Молчанов головой удручённо кивает:

— Очень…

— А ты представь её в гальюне. Представил?

— Ну…

— Сейчас любишь?

— Не–ет…

— Вот, видишь, какое простое лекарство от неразделённой любви.

— Идите вы… с вашим советом! — отмахнулся Петруха от Соловьёва, однако, скоро повеселел, и уж если мы в оставшиеся годы службы и заводили разговор о Мацаевой, то непременно с иронией.

— А ведь, надо признать, паря, и верно: как представлю на минуту Лидку, сидящую по нужде, всё — никакой любви! Как бабка пошептала! От–ить Соловей! Психо–олог! В мою башку такое вжисть бы не пришло!
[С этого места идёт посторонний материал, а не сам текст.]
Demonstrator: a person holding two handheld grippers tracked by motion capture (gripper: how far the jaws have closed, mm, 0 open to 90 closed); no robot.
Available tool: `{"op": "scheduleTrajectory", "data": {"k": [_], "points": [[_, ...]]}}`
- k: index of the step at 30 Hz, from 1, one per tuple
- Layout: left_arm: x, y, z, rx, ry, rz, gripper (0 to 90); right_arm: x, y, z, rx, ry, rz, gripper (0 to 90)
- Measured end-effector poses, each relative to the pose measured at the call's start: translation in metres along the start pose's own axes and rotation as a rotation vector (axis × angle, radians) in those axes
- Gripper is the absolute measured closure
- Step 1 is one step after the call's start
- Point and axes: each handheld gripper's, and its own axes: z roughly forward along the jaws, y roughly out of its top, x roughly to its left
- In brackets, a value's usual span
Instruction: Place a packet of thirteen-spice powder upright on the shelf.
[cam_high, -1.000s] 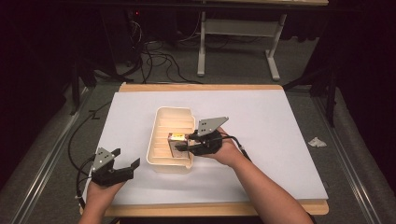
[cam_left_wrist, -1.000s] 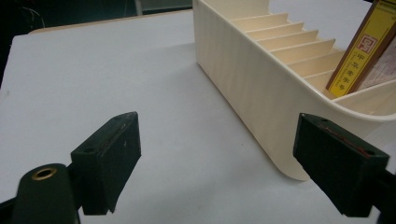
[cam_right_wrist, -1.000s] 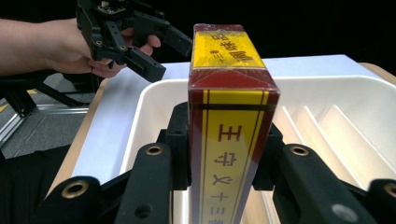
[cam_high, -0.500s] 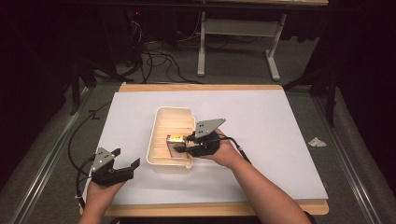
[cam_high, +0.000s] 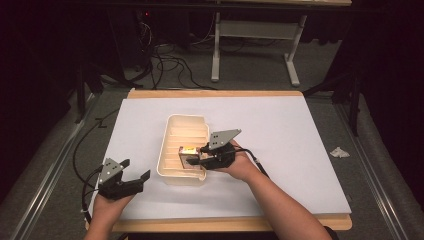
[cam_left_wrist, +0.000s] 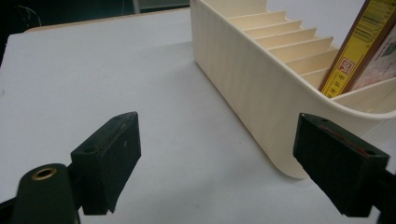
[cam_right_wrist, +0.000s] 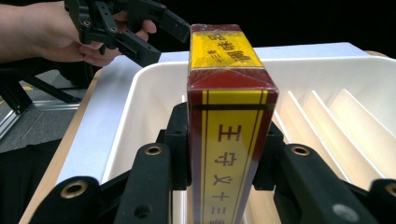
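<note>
Seemingly shrink-wrapped box (cam_right_wrist: 231, 126) (maroon, yellow)

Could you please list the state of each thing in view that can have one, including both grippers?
Right gripper: shut on the red and yellow box.
Red and yellow box: upright, held over the near end of the tray.
Cream slotted tray: standing on the white table sheet, far slots empty.
Left gripper: open, nothing between its jaws, beside the tray.
White table sheet: flat.
</note>
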Motion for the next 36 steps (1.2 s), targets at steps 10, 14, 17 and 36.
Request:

Мой друг пригладил свой казачий чуб и круто переменил тему:

— Слыхал про Колю Черноусова?

— Без понятия… А чё?

— Боцману под краску бочка понадобилась… Коля на берегу пустую нашёл. Заглянул в неё — ничего не видно. Решил спичкой посветить… В лазарете сейчас на тральщике. Всё лицо опалил себе. Бочка–то из–под бензина была…

Скрытно от постороннего глаза растворялась в ночной темноте подводная лодка К-136, уходящая в одиночное автономное плавание.

Неприметно и одиноко плыву неизвестно куда я — странствующий отшельник, ненормальный чудик, вынужденный прервать повествование о флотской службе: слева, за тальниковым мысом, на берегу обширного залива показался Каргасок.

Пора заглянуть на чашку чая к аборигенам Севера.

Я спрятал дневик в планшет и налёг на вёсла.

Тетрадь четвёртая. Подводные мили

«Надежда и желание взаимно подстрекают друг друга, так что когда одно холодеет, то другое стынет, и когда одно разгорается, то закипает другое».

(Франческо Петрарка, «О презрении к миру», 1343 г.)

Земля Каргасокская

В сумерках угасающего дня размытый закатом горизонт обозначился в западной стороне тонкой полоской берега.

В очертаниях строений угадывался Каргасок. В переводе с языка коренных жителей–селькупов — Медвежий мыс. Обширный залив отделял меня от этого старинного сибирского села бывших царских и советских ссыльных. О том, что сюда насильно завозили на баржах политических осуждённых и без средств к существованию оставляли в тайге на «выживаемость», я узнал совершенно случайно. И вот как.